From an early age, as I was first enrolled in piano lessons, I was quick to realize that there were not many, if any, other young Black pianists who were learning how to play classical music – at least that I had ever met. Fast forward a couple of decades and nothing has changed. No “growth of the sport,” no “catering to a wider audience.”
I’ve often wondered if it is bit like the old “chicken/egg” conundrum – are Black people less interested in joining the classical music community because there are so few people at higher levels who look like us? Or is the lack of representation the result of a subtle kind of bias against certain people – systemic discouragement? Of course, it could be both. My experiences as a Black musician in this world have given me some idea of how to answer these questions.
I was around seven years old when my music teacher, Mr. Gibson, first introduced me to the piano. Since then, I have loved everything classical music has to offer – a seemingly endless expanse of amazing works spanning hundreds of years that provide those who choose to play them a variety of technical, musical and ideological challenges. No matter how many hours of practice, there will always be more work to do and new heights to reach. Delving into the diverse works of J.S. Bach and Domenico Scarlatti could by themselves cost a lifetime of exploration, let alone engaging with the oeuvres of Mozart, Beethoven, Chopin, Liszt, Brahms and beyond.
As “musically gifted” as I was said to be when I was young, there were so many other pianists who seemed to be light years ahead of what I thought I could ever achieve. My goal was to become the best version of my musical self that I could be. Little did I know that would result in me graduating with masters degrees in both Canada and the Netherlands, performing for former Dutch prime minister Jan Peter Balkenende, giving concerts in over a dozen countries worldwide and ultimately receiving the highest honour of Canada’s Black community: the Harry Jerome Arts Award.
While I was committed to my own improvements, and those my piano teachers laid out for me, I was often met with confusion, resentment, discouragement and sometimes straight-up disdain from others around me.

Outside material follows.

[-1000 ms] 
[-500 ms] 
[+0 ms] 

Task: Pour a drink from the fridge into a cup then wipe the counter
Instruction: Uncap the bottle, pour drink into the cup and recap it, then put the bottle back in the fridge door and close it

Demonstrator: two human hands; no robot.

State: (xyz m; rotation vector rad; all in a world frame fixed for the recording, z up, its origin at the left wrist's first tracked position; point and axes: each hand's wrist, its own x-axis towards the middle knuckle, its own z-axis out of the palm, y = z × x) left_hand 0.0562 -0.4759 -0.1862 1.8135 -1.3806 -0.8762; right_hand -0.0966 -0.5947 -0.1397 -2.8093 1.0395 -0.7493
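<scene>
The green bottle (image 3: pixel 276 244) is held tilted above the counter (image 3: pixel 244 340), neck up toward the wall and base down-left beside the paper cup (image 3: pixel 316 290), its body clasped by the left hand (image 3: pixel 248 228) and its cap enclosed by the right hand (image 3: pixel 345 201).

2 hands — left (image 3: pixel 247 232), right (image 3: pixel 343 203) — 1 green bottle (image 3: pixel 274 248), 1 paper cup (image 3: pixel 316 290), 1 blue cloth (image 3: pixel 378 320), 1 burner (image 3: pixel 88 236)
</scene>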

An incident happened during my university studies that I will never forget. I was accompanying one of the university choirs. At the dress rehearsal, we were in the middle of a gospel song when the choir conductor abruptly stopped the ensemble. “You all are lacking energy!” bellowed the conductor. “This is a gospel song. You’re supposed to loosen up, clap your hands and move from side to side,” he continued. “Isn’t that right, Luke?” Mercifully, before I had an opportunity to give him a response befitting the occasion, I had several choirmates usher me out of the rehearsal, all while avoiding eye contact and profusely apologizing on his behalf in sheer embarrassment. Needless to say, I never collaborated with that “professor” again.
I have often been told – especially during my time living abroad in Europe – to consider switching my musical focus to something more “in my lane,” such as jazz music. I have even been stopped from entering a concert venue in which I was the performer until I was able to convince the unidentified individual (thankfully not the concert promoter!) to actually look at the advertising poster.
In another instance I was questioned – while at a music store looking for recordings of pieces I was intending to prepare and perform – whether the music I sought was actually for me. Once I stated that I, too, was a classically trained musician, the look of shock was followed by the comment “Wow, you definitely can’t judge a book by its cover!” The amount of restraint it took to not lose my temper in that moment took every fibre of my being. I remember discussing the situation with my father shortly afterwards, and was even more disheartened to hear his sincere, yet candidly matter-of-fact response: “Well, son, get used to it.”
It was during my studies at the university level that the proverbial light bulb finally went off in my head and I realized the stakes were much higher than simply accomplishing great feats at the instrument and making a name for myself. I came to understand and appreciate that I represented a community within the community – by that, I mean being a Black classical musician (see: unicorn) in an already marginalized society (and yes, I admit that those who immerse themselves in the classical music community tend to be pigeon-holed as being on the fringes). Not only was it – and still is – of paramount importance to be at my best on stage, but it is imperative to remain aware that the lights, camera and attention on me may not necessarily stop just because the performance is over.
I am not one to theorize whether or not my ethnicity impacts my career opportunities, nor do I care to. Quite the opposite. I believe that quality will always succeed. So as long as I continue to prepare well, push myself to be a better musician tomorrow than I am today, maintain a respectful attitude, and appreciate the incredible support from everyone around me and those who have contributed to my career, the rest will take care of itself.